⟨

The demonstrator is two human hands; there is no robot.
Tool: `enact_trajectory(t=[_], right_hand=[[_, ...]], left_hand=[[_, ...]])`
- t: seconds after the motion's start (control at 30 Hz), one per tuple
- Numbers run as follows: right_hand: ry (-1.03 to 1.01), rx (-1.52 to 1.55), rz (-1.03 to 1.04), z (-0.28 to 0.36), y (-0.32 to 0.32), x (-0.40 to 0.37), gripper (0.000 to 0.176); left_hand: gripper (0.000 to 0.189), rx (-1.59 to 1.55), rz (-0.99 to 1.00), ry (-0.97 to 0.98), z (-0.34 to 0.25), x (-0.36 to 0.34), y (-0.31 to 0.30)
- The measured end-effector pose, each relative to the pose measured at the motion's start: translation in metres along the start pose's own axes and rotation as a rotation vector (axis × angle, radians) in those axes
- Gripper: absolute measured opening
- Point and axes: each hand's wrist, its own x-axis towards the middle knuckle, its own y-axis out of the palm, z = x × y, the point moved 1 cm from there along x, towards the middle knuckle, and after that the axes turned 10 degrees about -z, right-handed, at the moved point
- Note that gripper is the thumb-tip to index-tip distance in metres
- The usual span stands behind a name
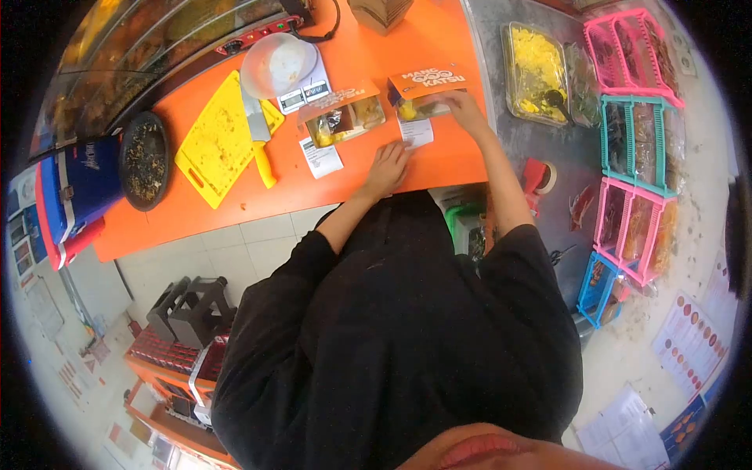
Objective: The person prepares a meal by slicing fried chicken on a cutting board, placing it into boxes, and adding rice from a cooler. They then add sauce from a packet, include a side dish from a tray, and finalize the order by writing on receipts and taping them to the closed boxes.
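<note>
- Head view: we've got two takeout boxes sitting side by side on the orange desk (446, 166). The one our hands are at is the right-hand Mang Katsu box (427, 88), windowed front facing us.
- Our right hand (468, 110) is at the right end of that box, fingers bent against its upper edge. Can't tell if we're actually pinching the cardboard or just touching it, since the fingertips are tough to make out.
- Our left hand (387, 168) isn't gripping anything, it's lying palm-down with loose fingers, right by the near edge of the right receipt (416, 133), which pokes out from under the box.
- Main spatial bit: the box's long axis runs mostly left to right across us, and it's just ahead of the left hand. The right hand is the nearer one, already touching it.
- Left of that is the other box (370, 113), with the left receipt (321, 159) poking out towards us.
- Further left we've got the kitchen scale (319, 88) with a plastic bowl (276, 66), plus a yellow-handled knife (265, 163) lying across the yellow cutting board (213, 141).
</note>
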Motion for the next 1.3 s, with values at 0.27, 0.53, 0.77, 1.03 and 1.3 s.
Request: enact_trajectory(t=[0.27,0.53,0.77,1.03,1.3], right_hand=[[-0.003,-0.368,-0.666,0.015,-0.013,-0.041,0.031],[0.132,-0.895,-0.487,-0.059,-0.02,-0.118,0.06],[0.296,-0.005,-0.164,-0.068,-0.024,-0.123,0.051],[0.316,1.243,-0.119,-0.052,0.086,-0.122,0.023],[0.137,0.18,-0.703,-0.061,0.108,-0.115,0.017]], left_hand=[[0.041,0.197,-0.114,0.004,0.016,-0.013,0.04],[0.041,0.195,-0.045,-0.062,0.015,-0.007,0.038],[0.034,0.264,0.011,-0.12,0.016,-0.007,0.04],[0.033,0.29,0.007,-0.143,0.014,-0.006,0.039],[0.036,0.286,0.005,-0.144,0.014,-0.005,0.039]])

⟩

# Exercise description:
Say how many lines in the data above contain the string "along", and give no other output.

# Solution for this problem:
2